We have suggested that an individual can behave with the outlook that they are giving everything away. If they accept this, not as a special calling, but as a universal responsibility, then in practice, they will consider the extremes of both wealth and poverty as causing anxiety, and will naturally seek an equilibrium between them.
This equilibrium is in many ways compatible with the usual market forces, and in a behavioral sense, practically invisible. However, the motivation is entirely different. A consumer seeks to maximize happiness. But for a giver, happiness is exhausting, and interferes with their giving. A giver wants to be responsive, and their own happiness is an emotional noise that takes away their sensitivity to others. A giver wants to marshal their efforts on their life vision. Happiness and fun are helpful as indicators of what attracts us, but not necessary or even helpful when we are doing what we truly want to do.
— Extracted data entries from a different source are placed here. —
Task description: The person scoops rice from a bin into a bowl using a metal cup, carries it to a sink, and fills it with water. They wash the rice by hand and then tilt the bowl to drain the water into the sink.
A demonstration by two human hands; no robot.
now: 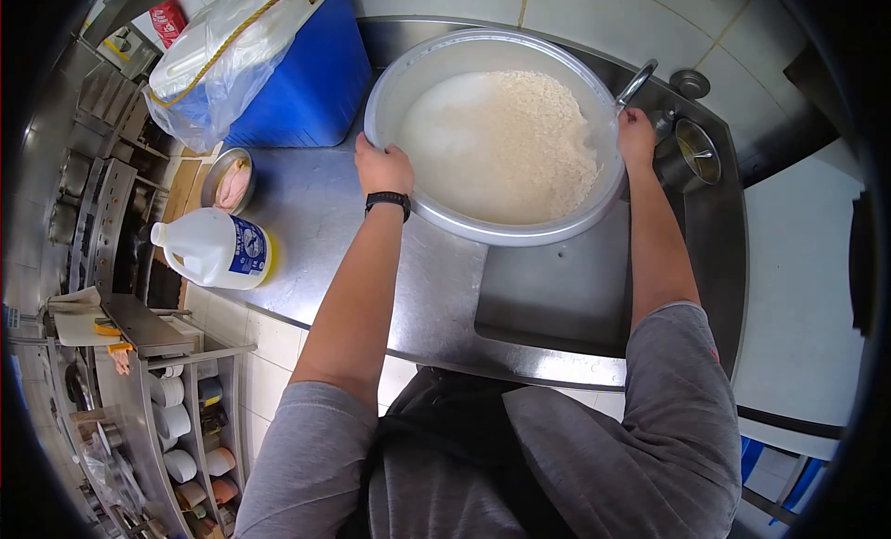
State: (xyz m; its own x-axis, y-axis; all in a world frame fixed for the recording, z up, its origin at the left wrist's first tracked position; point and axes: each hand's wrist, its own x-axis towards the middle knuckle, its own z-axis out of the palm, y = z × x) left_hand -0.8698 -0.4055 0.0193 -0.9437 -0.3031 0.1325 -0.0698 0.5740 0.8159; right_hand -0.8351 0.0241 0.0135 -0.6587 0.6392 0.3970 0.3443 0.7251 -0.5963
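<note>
A large round metal basin (445,220) is over the steel sink. Pale grains lie heaped on its right side, with cloudy whitish liquid to the left. On the basin's left rim, my left hand (385,170) is closed, a black band round its wrist. My right hand (636,138) grips the right rim, just below the curved metal tap (637,82). Some fingers of both hands are hidden by the rim.
A blue cooler (311,84) with a plastic bag stands at the back left. Near the counter's left edge are a small bowl (216,172) and a plastic jug (218,249). A metal container (682,158) sits right of the basin.
</note>
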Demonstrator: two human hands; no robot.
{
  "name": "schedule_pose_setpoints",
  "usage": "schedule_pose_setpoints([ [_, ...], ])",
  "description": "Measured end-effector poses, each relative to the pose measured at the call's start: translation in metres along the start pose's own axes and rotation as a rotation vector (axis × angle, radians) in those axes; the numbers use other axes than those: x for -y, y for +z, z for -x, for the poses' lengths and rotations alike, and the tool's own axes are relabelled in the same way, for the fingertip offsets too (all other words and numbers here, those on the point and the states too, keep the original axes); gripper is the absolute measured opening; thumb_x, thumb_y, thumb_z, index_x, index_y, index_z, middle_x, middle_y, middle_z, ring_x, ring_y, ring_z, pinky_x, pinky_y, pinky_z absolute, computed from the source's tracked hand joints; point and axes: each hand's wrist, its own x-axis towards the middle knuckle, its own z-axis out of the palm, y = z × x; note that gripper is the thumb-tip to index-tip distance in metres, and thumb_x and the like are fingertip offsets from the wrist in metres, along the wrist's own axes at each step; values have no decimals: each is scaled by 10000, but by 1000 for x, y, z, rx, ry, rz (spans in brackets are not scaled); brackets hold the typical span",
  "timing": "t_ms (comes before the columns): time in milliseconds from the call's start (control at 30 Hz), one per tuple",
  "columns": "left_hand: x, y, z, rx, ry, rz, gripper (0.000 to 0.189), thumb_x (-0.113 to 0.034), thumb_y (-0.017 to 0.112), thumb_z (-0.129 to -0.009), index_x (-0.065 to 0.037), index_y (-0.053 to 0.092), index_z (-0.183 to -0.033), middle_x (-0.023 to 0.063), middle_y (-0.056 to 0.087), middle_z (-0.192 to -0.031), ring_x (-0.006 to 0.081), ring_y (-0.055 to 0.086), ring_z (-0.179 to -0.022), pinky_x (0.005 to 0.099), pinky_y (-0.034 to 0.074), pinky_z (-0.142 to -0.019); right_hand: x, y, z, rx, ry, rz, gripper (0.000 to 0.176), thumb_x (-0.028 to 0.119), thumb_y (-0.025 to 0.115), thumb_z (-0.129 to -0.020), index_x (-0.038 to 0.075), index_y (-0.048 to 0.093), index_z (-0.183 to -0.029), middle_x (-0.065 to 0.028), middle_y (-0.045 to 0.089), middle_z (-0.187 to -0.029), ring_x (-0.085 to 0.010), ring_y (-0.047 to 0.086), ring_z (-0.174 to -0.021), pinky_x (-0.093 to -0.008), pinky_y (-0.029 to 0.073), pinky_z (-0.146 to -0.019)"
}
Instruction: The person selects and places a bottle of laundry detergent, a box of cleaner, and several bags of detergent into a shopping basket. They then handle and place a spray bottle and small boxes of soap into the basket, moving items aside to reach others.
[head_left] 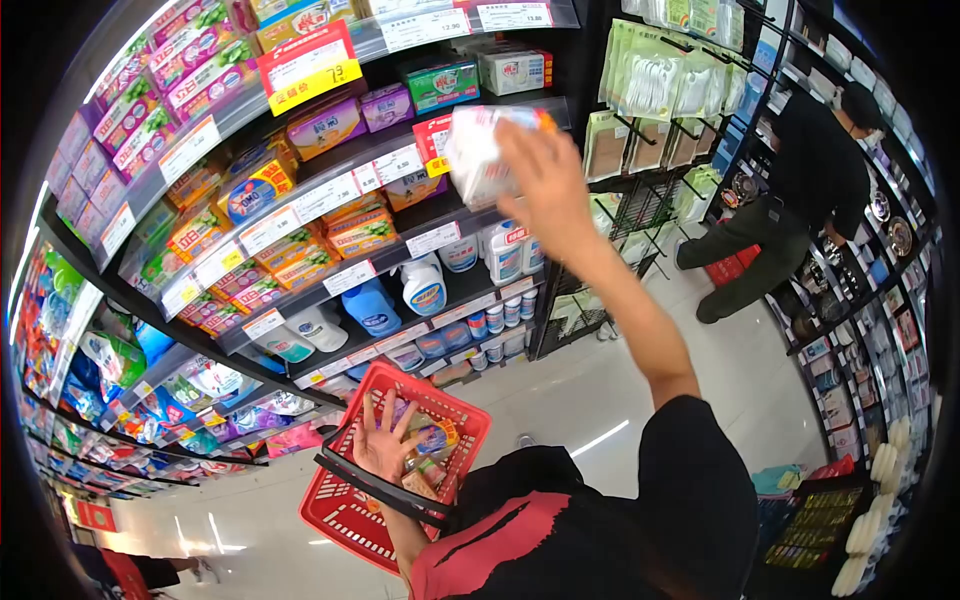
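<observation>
My right hand (540, 165) is raised in front of the shelves, its fingers closed on a white box-shaped package (480, 155) with some red and orange at its top. Motion blur hides the printing. The package overlaps a red and yellow price tag (432, 143) in the view. My left hand (385, 437) is open, palm up and fingers spread, over a red shopping basket (335, 540). The basket's black handle (383, 487) lies across my left wrist. Inside the basket are several packaged goods, among them a purple and yellow pack (437, 436), partly behind my fingers.
Shelves before me carry boxed soaps (365, 232), a blue bottle (370, 308) and white bottles (424, 287). Hanging packs (655, 80) line a rack to the right. A person in dark clothes (815, 165) bends at the right-hand shelves. Another person (125, 572) is partly visible lower left.
</observation>
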Motion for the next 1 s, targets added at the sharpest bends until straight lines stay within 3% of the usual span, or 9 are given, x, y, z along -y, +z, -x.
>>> schedule_pose_setpoints([
  [200,28,2,-16,-9,71,40,559,-261,428,-923,-206,199,-1430,149,100,-1493,460,81,-1341,759,196,-919,-111,36,-48,-57,-135,42,595,215,716,-660,28,475,-1171,-145,517,-1182,-310,492,-1078,-407,382,-958],
  [233,32,1,-19,-9,79,27,561,-258,428,-922,-206,197,-1431,150,99,-1493,457,78,-1343,758,196,-921,-115,41,-47,-46,-97,22,605,158,718,-650,37,464,-1186,-136,512,-1191,-312,482,-1099,-400,380,-968],
  [300,41,4,-24,-8,78,36,530,-247,428,-916,-180,255,-1413,150,116,-1490,454,72,-1345,755,197,-925,-116,44,-54,-26,-19,-13,649,44,720,-629,54,443,-1216,-117,501,-1208,-316,461,-1141,-386,375,-989],
  [400,50,4,-30,-15,73,51,501,-240,426,-906,-162,320,-1389,150,154,-1483,459,68,-1343,748,197,-936,-131,51,-57,30,-15,92,635,51,734,-612,47,462,-1186,-110,527,-1171,-310,485,-1110,-376,406,-951],
  [500,58,5,-37,-44,65,75,497,-230,425,-902,-151,327,-1383,152,164,-1480,460,72,-1343,742,217,-934,-144,62,-59,117,2,186,541,155,745,-641,24,506,-1109,-139,570,-1079,-317,523,-1047,-398,442,-892],
  [600,64,3,-42,-43,58,79,502,-232,433,-892,-145,335,-1377,155,180,-1474,470,97,-1335,736,249,-926,-148,67,-67,171,117,27,492,285,740,-672,-16,535,-1003,-189,590,-988,-343,555,-974,-415,469,-830],
  [733,68,3,-46,-39,45,91,501,-236,441,-887,-145,347,-1371,154,185,-1472,475,108,-1331,736,251,-924,-135,87,-69,-39,94,186,505,346,741,-686,-58,535,-910,-231,586,-900,-403,570,-895,-439,485,-765],
  [833,69,1,-46,-59,50,97,497,-238,447,-885,-140,360,-1364,156,188,-1471,474,109,-1331,737,248,-924,-132,77,-78,87,150,29,524,344,755,-671,-60,531,-917,-248,580,-887,-412,575,-870,-452,491,-746],
  [1000,66,4,-35,-69,79,95,479,-221,447,-886,-127,380,-1351,160,198,-1467,465,104,-1336,739,250,-920,-118,90,-81,-38,166,79,568,290,775,-626,-69,528,-991,-254,566,-914,-401,584,-843,-447,495,-727],
])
One may always argue, in any particular case, that behavior is produced by self-interest. Certainly, altruistic behavior may be driven by any of our needs: a need for survival - clinging to what we have, for security - getting more than what we need, for acceptance - avoiding extremes, for self-esteem - choosing the good over the bad, for opportunity - preferring the better over the worse, for self-fulfillment - striving for the best. Yet, subjectively, we also know that we can neglect our own needs. We do this when we immerse ourselves in the needs of another, rather than our own. Externally, this is not observable, but internally, this is an option that we understand ourselves to have. Time Magazine recognized Tom White as America's greatest philanthropist. He gave away $50,000,000 of the wealth he earned throughout his life, and aimed to keep only $2,500,000 for himself. How can we truly know his motives? Neglect of self-interest is always just a theory, never demonstrable in any case, but one that can become convincing as the simplest and most useful explanation.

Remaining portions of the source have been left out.